Currently, the condition on the "running" phase was added in another task fixing a risk of getting an inconsistent snapshot view for the pod state. Attila Zsolt Piros added another inconsistency fix. If you check the list of new configuration entries, you will notice a new property called spark.kubernetes.executor.missingPodDetectDelta. It defines an interval during which the executor known by the scheduler backend on Apache Spark's side can be missing in the snapshot information coming from Kubernetes. Passed that time, this executor will be reported as missing if it's still not found in the snapshot information. You should then see a debug message like "The executor with ID ... (registered at ...) was not found in the cluster at the polling time (... ms) which is after the accepted detect delta time…". In the previous version, such an executor was considered missing without this grace period.

Mounts

A few things also changed for the resources you can use in your Apache Spark on Kubernetes application. The first is the support for Network File System (NFS) volume mounts added by Seongjin Cho. In other words, you can now mount a pre-populated volume that can be shared between pods, and that won't be erased after the Pod terminates. It changes the previous workflow based on the Persistent Volume Claim (PVC) where you can use only empty storage, so you had to provision it before starting the job.

But it doesn't mean the PVCs are bad or not supported anymore. On the contrary! They also got some important changes in Apache Spark 3.1.1. To start, Dongjoon Hyun implemented the support for dynamic PVC creation and deletion for the driver and executors! The feature is very interesting for the workloads benefiting from the Dynamic Resource Allocation, where Apache Spark will create new executor pods with associated PVC. Before that, you should have to pre-populate the claims with executor numbers that are hard to predict exactly in dynamic workloads. Now Apache Spark not only takes care of that but also lets you use application id and executor id placeholders in the spark.executorEnv.SPARK_EXECUTOR_DIRS property. For example the configuration like that /efs/spark-apps/SPARK_APPLICATION_ID/SPARK_EXECUTOR_ID could create the directories like /efs/spark-apps/spark-app-1/1, /efs/spark-apps/spark-app-1/2, /efs/spark-apps/spark-app-2/1, ...

Stage-level scheduling

Regarding the next feature, I was unaware of it, but apparently, we could use it a long time before Kubernetes! Stage-level scheduling was already there for the YARN scheduler. In a nutshell, it lets you use different cluster resources for every stage of your pipeline. It means that you can use resources adapted to the workload type, like CPU and memory-intensive instances for ETL job, and GPU instances for your Deep Learning job. And guess what? Thanks to Thomas Graves, it's now available for Kubernetes! With a few caveats, though.
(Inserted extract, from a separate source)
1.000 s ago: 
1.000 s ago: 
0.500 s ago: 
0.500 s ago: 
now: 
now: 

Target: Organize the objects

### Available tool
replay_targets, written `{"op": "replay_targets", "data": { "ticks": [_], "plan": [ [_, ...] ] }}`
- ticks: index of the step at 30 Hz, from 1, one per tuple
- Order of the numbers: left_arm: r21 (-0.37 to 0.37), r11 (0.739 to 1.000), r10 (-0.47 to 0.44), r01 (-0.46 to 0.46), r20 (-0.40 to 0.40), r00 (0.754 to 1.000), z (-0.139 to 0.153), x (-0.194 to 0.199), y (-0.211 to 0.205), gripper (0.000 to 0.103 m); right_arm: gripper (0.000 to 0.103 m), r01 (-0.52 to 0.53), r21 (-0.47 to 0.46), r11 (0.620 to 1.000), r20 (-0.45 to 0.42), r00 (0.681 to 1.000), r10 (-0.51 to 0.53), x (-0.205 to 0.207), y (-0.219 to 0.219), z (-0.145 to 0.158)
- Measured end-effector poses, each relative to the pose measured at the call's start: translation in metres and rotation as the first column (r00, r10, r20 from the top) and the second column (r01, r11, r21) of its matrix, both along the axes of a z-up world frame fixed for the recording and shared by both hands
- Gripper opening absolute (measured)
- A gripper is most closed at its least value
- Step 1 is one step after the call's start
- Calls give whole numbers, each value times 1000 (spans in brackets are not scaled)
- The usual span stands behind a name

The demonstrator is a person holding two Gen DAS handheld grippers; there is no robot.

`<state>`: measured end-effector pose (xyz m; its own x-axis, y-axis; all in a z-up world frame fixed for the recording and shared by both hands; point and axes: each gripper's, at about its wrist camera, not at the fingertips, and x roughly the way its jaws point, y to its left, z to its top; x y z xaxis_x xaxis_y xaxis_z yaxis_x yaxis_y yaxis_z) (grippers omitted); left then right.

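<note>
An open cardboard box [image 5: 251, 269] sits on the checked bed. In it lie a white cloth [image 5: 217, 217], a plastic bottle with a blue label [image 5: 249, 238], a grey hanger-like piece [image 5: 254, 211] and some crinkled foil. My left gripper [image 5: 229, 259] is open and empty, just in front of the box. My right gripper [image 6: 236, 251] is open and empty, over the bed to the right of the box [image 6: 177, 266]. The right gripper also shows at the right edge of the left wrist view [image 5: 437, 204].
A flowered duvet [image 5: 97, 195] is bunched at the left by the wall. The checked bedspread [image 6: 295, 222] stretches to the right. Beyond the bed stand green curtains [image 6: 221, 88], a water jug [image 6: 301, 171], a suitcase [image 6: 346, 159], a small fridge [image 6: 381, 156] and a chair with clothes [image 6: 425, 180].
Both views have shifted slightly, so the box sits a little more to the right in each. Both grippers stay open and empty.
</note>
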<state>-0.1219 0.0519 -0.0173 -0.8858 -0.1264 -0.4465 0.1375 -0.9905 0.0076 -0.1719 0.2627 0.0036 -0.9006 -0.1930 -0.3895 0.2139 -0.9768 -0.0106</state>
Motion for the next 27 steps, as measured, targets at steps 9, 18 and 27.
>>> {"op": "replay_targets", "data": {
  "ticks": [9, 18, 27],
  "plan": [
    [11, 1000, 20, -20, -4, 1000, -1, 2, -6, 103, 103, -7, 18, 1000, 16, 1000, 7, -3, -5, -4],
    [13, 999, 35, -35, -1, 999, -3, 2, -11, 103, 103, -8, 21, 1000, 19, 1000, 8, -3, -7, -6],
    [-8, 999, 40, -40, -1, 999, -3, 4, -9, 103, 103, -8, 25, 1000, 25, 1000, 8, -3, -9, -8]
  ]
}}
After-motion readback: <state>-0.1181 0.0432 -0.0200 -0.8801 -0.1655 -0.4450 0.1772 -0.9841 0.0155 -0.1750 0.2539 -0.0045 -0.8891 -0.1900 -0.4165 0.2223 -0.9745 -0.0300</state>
The feature requires Dynamic Resource Allocation enabled and since Spark on Kubernetes doesn't support external shuffle service, you will need to set the spark.dynamicAllocation.shuffleTracking.enabled to true. Also, you must be aware that due to this limitation and shuffle tracking files, you can use more cluster resources because the executors may never be deallocated due to the stored shuffle files. You can control this with the value in spark.dynamicAllocation.shuffleTracking.timeout but you will increase the risk of recomputing the shuffle files if needed.
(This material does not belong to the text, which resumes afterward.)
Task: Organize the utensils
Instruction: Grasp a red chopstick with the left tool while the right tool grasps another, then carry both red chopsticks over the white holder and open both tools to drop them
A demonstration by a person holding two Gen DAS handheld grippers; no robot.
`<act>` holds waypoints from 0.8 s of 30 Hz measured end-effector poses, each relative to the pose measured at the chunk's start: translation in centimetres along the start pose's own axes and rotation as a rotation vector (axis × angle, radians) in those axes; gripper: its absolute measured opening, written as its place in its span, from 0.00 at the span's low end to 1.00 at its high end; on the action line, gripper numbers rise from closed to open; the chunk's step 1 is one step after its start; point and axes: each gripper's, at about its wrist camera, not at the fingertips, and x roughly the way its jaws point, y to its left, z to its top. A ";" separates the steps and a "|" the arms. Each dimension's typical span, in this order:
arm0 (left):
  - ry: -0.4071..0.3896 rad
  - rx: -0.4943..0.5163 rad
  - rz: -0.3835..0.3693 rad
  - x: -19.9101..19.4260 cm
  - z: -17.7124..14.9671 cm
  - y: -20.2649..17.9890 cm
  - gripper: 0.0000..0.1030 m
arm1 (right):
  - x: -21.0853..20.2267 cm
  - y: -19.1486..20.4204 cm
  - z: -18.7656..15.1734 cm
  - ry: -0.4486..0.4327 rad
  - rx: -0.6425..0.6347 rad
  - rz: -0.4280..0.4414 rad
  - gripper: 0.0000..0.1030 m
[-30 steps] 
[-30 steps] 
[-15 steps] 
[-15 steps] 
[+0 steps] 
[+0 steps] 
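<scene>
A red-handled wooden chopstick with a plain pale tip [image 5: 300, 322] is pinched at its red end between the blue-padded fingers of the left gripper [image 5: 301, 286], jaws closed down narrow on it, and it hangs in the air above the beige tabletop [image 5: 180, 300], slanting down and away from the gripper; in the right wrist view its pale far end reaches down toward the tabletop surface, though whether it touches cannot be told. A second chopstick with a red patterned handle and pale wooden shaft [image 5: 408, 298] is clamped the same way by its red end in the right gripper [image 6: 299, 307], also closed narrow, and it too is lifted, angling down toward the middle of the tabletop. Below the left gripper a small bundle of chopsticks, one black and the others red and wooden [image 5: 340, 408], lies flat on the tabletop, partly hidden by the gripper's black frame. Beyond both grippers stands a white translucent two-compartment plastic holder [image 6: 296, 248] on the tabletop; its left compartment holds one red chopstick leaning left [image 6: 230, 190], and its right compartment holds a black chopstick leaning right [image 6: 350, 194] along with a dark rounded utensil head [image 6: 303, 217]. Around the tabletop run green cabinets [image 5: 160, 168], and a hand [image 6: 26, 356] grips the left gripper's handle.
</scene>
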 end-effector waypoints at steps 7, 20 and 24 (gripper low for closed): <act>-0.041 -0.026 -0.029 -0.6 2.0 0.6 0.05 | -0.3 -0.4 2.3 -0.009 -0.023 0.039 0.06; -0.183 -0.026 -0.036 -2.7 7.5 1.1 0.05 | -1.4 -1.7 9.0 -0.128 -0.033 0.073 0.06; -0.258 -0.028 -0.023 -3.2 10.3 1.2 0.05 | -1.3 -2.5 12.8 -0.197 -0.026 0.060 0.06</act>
How to use it? Call the RDD's withResources(rp: ResourceProfile) method and pass the resource profile specification. And the code for Kubernetes was already there because it implements the CoarseGrainedSchedulerBackend interface and its doRequestTotalExecutors. The difference is that previously the method was ignoring the custom resource profile and always used the default one. Starting from the 3.1.1 release, it looks like that:

  override def doRequestTotalExecutors(
      resourceProfileToTotalExecs: Map[ResourceProfile, Int]): Future[Boolean] = {
    podAllocator.setTotalExpectedExecutors(resourceProfileToTotalExecs)
    Future.successful(true)
  }

Please also note that this stage-level scheduling feature added the lacking support for the off-heap memory request, so far ignored when Apache Spark was defining the executor's memory. As Luca Canali pointed out in SPARK-32661, the workaround was to put the off-heap memory size to the spark.executor.memoryOverhead. Hopefully, the off-heap support was in the scope of Thomas Graves' work, and he included it in the stage-level scheduling implementation.

Configuration changes

Apart from the resource-related changes, there are also some configuration evolutions. To start, the spark.kubernetes.executor.podNamePrefix became public. Previously it was annotated as an "internal" configuration. You can use it to add a prefix to the executor pod names.
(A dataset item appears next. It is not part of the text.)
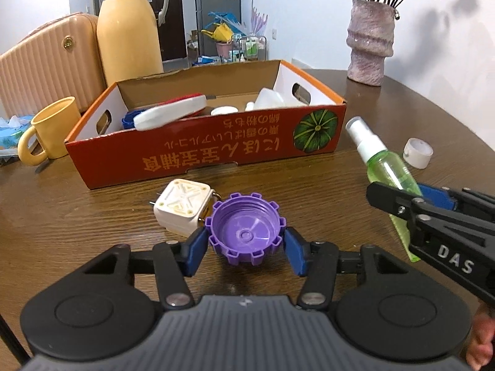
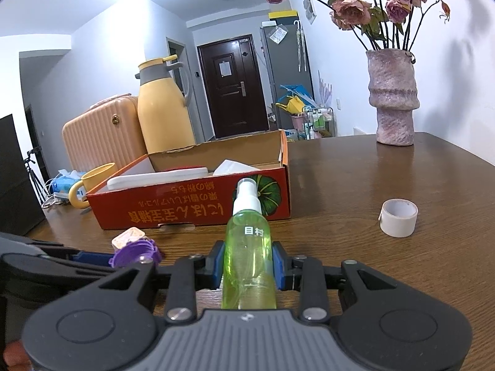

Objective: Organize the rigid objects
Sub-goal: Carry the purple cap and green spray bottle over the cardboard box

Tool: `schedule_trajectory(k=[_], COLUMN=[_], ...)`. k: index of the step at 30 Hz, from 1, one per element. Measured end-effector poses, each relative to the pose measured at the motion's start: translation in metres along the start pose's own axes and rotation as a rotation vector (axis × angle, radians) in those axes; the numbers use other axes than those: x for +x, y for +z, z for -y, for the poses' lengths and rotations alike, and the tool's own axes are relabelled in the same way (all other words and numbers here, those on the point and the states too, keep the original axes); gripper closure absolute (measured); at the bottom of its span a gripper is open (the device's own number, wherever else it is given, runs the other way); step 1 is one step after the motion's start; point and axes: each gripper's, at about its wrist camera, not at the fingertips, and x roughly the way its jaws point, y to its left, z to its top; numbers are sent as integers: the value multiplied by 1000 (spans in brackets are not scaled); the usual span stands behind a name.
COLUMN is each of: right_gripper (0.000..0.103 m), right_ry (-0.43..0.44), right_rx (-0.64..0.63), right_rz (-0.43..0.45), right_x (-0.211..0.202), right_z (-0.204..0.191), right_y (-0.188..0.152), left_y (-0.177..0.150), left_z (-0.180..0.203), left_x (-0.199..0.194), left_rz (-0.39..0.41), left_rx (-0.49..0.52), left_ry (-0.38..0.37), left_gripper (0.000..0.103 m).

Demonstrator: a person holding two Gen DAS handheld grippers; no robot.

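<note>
left wrist view: purple cap (image 1: 246, 230) between left gripper (image 1: 246, 249) jaws

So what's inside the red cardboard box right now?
In the red cardboard box: a long white flat item propped on the front wall, something blue and red beneath it, a white round lid, and a white container. The front wall hides the floor.

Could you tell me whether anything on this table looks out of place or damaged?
The cardboard box sits with its printing upside down toward the cameras, and its far wall's top edge is ragged. A white cap lies loose on the table, apart from any bottle. Nothing looks spilled.
</note>
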Motion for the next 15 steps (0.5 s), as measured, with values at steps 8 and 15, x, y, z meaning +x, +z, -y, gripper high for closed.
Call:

Also, Artsiom Yudovin added the spark.kubernetes.authenticate.executor.serviceAccountName to define the service account associated with the executor. So far, you could only configure this property for the driver, but now, it's possible to dissociate both of them and use two different sets of permissions for the driver and executor identities.

Onur Satici, identified that driver cores are coupled to the container resources instead of the spark.driver.cores configuration property. Thanks to this evolution, you can now use it to define the parallelism and set the spark.kubernetes.driver.requests.cores to limit the resource requests of the driver.

Finally, Pedro Rossi added a support for the proxy user with --proxy-user, so far not working correctly on Kubernetes.

New storage level

The next feature is tagged "Spark Core" but is also present in the list of changes making Kubernetes GA. So you can use it everywhere! Thanks to the PR authored by Dongjoon Hyun, you can now define a DISK_ONLY_3 storage level! In other words, you can natively use the 3x disk replication. Technically it was possible before with a custom StorageLevel but having it supported natively gives extra security (unit test coverage, code readability).

However, it took me a while to understand the "why" of this evolution. Why wasn't the DISK_ONLY_2 level enough? What was so special in this DISK_ONLY_3? I found an answer in the PR's discussion. I invite you to read it since it's very insightful. In a nutshell, the DISK_ONLY_3 will be useful to avoid data recomputation for the jobs with long lineage and high risk of executor losses due to, for example, maintenance and preemption reasons. It also should improve the throughput since the data can be served from 3 places now.

Python support

You certainly noticed that already, the 3.1.1 release has a lot of improvements regarding Python. But it's not only due to the Project Zen initiative! Also, Kubernetes has some Python-related changes, and maybe the most important one is the removal of Python 2 from the PySpark Docker image made by William Hyun in SPARK-32882. After getting rid of the Python 2 dependencies, the built image lost almost 100MB!

Among other changes, Hyukjin Kwon added the support for PYSPARK_PYTHON and PYSPARK_DRIVER_PYTHON environment variables and Stavros Kontopoulos implemented the possibility to upload local dependencies with --py-files argument. Finally, Hyukjin Kwon also fixed the --archive argument on Kubernetes which previously didn't resolve the local path on the driver correctly.

As you can notice, Apache Spark on Kubernetes component improved a lot in this last pre-GA iteration. The community put a lot of effort into the scaling facility and the component extension with the support for extra mounts or stage-level scheduling.